User agent harnesses

User agent harnesses (per-catalog-agent eval packs)

Shipped in v1.5.0 — domain scenario libraries you maintain outside the core repo (or under vertical examples) to verify catalog agents meet your bar: prompts, fixtures, rubrics, optional MCP pairings.

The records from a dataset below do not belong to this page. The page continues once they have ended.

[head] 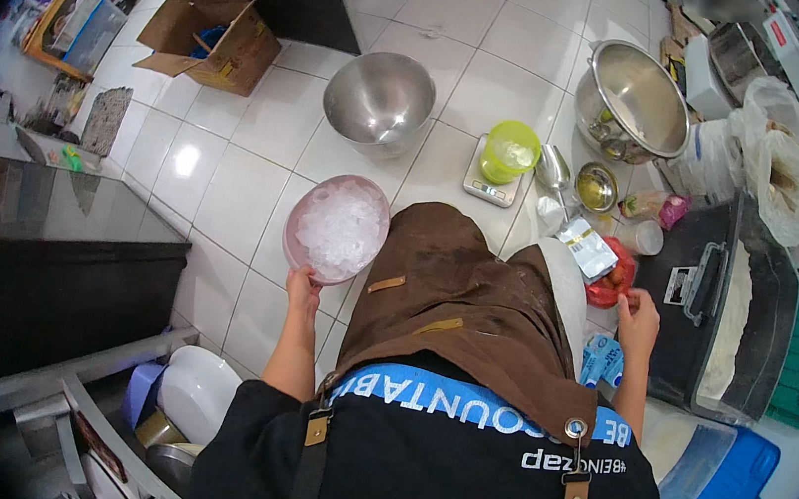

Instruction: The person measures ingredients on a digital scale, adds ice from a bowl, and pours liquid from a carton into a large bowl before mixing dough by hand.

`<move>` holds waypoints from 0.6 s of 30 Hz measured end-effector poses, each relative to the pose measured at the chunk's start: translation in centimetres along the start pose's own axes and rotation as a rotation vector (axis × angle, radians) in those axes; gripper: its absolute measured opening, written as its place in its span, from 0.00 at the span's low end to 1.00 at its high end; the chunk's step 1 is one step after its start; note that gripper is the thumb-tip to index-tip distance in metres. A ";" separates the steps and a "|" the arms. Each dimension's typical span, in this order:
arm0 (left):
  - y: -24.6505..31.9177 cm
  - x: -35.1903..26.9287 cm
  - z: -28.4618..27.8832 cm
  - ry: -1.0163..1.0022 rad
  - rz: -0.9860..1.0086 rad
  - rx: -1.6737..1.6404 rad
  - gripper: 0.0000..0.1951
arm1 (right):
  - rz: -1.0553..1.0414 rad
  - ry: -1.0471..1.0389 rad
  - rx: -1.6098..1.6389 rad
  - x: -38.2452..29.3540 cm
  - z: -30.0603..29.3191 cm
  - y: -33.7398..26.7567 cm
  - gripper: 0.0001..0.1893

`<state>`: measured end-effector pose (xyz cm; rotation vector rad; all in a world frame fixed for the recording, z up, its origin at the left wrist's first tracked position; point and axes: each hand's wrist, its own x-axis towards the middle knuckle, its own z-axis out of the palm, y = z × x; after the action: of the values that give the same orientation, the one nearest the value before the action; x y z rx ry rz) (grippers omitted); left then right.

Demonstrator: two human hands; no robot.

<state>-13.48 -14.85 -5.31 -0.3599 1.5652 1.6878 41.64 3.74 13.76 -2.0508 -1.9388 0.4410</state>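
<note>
My left hand [303, 286] grips the near rim of a pink bowl [289, 236] on the floor tiles, beside my left knee. Heaped inside it is a white, translucent mass that looks like crushed ice [343, 229]. On my other side, my right hand [638, 318] has its fingertips at the edge of a red plastic bag [599, 295], apparently pinching it. Round brown items, possibly eggs, show in the bag's opening [617, 276]. A silver foil packet [586, 248] lies partly over the bag. Blue-and-white cartons [602, 360] lie near my right wrist.
An empty steel bowl [380, 101] stands ahead. A green cup [510, 151] sits on a digital scale [489, 190] beside a metal scoop [553, 168]. Farther right are a large steel pot [588, 115], a small bowl of yellowish liquid [596, 187] and a flour bin [673, 335]. A cardboard box [244, 54] stands far left.
</note>
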 end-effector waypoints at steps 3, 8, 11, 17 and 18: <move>2.2 -2.3 -1.3 -0.111 0.016 -0.042 0.26 | -0.214 -0.008 0.176 2.5 0.3 -7.1 0.13; 6.1 -8.6 4.7 -0.258 0.080 -0.038 0.24 | -0.562 -0.260 0.437 2.4 1.3 -18.0 0.11; 6.4 -10.7 8.8 -0.348 0.059 0.024 0.22 | -0.924 -0.280 0.399 1.0 1.8 -23.7 0.13; 3.1 -13.6 15.2 -0.428 -0.032 0.213 0.17 | -0.788 -0.320 0.146 3.3 4.3 -24.2 0.21; 2.4 -13.6 15.5 -0.478 -0.070 0.291 0.21 | -0.756 -0.335 0.094 4.2 5.1 -23.0 0.29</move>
<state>-1.71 -4.92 8.60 0.1313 1.3870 1.3406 18.80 9.18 18.37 -1.0942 -2.6216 0.6882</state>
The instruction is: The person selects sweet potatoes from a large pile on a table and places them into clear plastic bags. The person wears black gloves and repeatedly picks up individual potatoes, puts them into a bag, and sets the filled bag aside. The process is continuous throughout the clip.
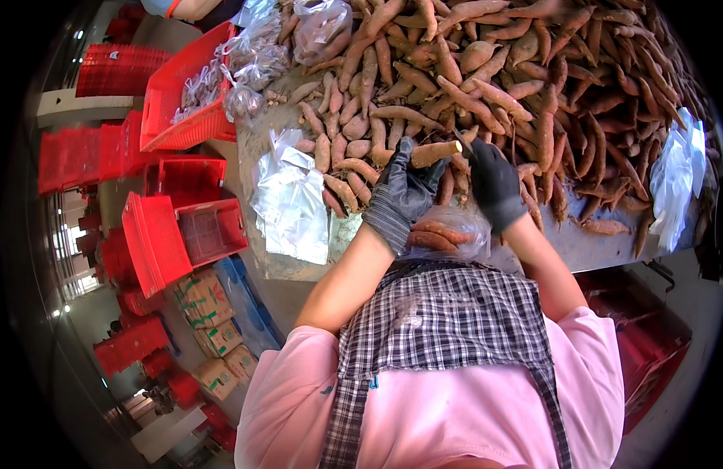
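Observation:
My left hand (pixel 405 190), in a dark work glove, holds a sweet potato (pixel 433 155) whose right end is cut and shows pale flesh. Just right of that cut end is my right hand (pixel 491 182), also gloved, closed around something thin like a small knife (pixel 464 142), mostly hidden by the fingers. Below both hands, against the table edge, lies a clear plastic bag (pixel 449 231) with a few reddish sweet potatoes inside. A large heap of sweet potatoes (pixel 602 105) covers the table beyond my hands. Smaller ones (pixel 338 146) lie left of my left hand.
Flat plastic bags (pixel 291 199) lie on the table's left, others (pixel 678 176) at its right edge. Filled bags (pixel 259 58) stand beside a red crate (pixel 156 111) of bagged goods. More red crates (pixel 212 228) and cardboard boxes (pixel 206 299) are at left. Another person's arm (pixel 191 9) shows at top left.

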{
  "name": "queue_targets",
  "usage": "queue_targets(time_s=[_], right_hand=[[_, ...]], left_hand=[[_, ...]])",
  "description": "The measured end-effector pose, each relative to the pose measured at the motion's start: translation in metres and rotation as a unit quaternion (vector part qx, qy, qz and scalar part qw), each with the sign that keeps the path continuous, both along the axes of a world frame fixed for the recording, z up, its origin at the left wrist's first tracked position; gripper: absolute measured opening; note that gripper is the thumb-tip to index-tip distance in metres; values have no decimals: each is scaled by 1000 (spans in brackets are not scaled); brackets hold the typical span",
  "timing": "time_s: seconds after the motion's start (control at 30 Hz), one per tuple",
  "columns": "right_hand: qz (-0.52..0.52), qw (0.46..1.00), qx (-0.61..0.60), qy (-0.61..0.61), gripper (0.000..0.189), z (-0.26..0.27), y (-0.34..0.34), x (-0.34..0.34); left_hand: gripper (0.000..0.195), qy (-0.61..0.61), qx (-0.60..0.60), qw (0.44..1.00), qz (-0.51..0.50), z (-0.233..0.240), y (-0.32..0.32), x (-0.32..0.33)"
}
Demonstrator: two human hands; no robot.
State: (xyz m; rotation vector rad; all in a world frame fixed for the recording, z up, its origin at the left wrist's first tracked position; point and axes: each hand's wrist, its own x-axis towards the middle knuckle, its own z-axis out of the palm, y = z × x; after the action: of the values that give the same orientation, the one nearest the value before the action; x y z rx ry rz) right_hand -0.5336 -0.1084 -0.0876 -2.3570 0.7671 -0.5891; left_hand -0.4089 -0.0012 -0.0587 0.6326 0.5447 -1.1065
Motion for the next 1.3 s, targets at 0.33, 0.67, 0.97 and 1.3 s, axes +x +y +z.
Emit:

Distinct from: Platform agent harness (generic L0–L3 catalog health in CI).

Why

Platform harness	User harness
Is `gpt_research` configured and reachable?	Does `gpt_research` produce an RPM brief without inventing trial IDs?
Shared profiles in `config/agent_harnesses/`	Your YAML scenarios + fixtures under `harnesses/<agent_id>/`
Runs on every PR (L0/L1)	Runs in your CI before deploy or model swaps

Directory layout

my-deployment/harnesses/
  gpt_research/
    harness.yaml              # manifest — links to catalog id
    scenarios/
      rpm_council_brief.yaml
    fixtures/
      sample_context.txt
    rubrics/
      healthcare_claims.yaml  # optional LLM judge

Healthcare vertical ships a reference pack at examples/verticals/healthcare/harnesses/gpt_research/ (three scenarios from the healthcare README).

Quick commands

cd agentic-orchestration-tool

# Healthcare vertical (overlay adds harnesses/ to discovery)
python main.py --example healthcare --harness-agent gpt_research

# Your own pack directory
python main.py --harness-dir /path/to/harnesses --harness-agent gpt_research

# All packs under merged harness dirs
python main.py --harness-dir ./harnesses --user-harness-run-all

# JSON report + fail fast
python main.py --example healthcare --harness-agent gpt_research --harness-json --harness-fail-fast

# Helpers
powershell -File scripts/run-user-harness.ps1 -Example healthcare -Agent gpt_research
bash scripts/run-user-harness.sh --example healthcare --harness-agent gpt_research

Discovery

Mechanism	Purpose
`AGENTIC_EXTRA_AGENT_HARNESS_DIRS`	`os.pathsep`-separated harness root directories
`--harness-dir PATH`	CLI override (repeatable)
`--example healthcare`	Prepends `examples/verticals/healthcare/harnesses/` when present

One pack per agent_provider_id (folder name under each root). Duplicate ids across merged dirs → error.

Scenario YAML (summary)

Each scenarios/*.yaml runs a single-task workflow via the same build_workflow / kickoff path as production.

Deterministic assertions (Phase 1): min_chars, max_chars, bullet_count, contains_any, forbids_regex, json_parse.

Matrix runs (Phase 4): set inputs.matrix to a list of variant dicts (label, optional topic, description_append, …). Each variant runs as scenario_id[label].

Optional optional_eval with rubric_file reuses evaluate_run_quality (disable with AGENTIC_HARNESS_EVAL=0).

Backends: --harness-backend subprocess|kubernetes or manifest defaults.execution_backend (same path as production execute_step).

Reports: harness_runs/user_batch_*.json (gitignored).

Environment

Variable	Default	Purpose
`AGENTIC_EXTRA_AGENT_HARNESS_DIRS`	—	Extra harness roots
`AGENTIC_USER_HARNESS_RECORD_STATS`	`1`	Rolling pass/fail in `user_harness_stats`
`AGENTIC_USER_HARNESS_FEED_PLANNER`	`1`	Inject scenario pass/fail hints into dynamic planner
`AGENTIC_HARNESS_EVAL`	`1`	LLM rubric per scenario when `optional_eval` set
`AGENTIC_EXECUTION_BACKEND`	`inprocess`	Override via manifest `defaults.execution_backend`

CI and tests

Unit tests: pytest -m user_harness (mocked kickoff; included in the harness CI job alongside @pytest.mark.agent_harness).

Adopters can copy the healthcare pack or author packs in their own repos and point AGENTIC_EXTRA_AGENT_HARNESS_DIRS at them.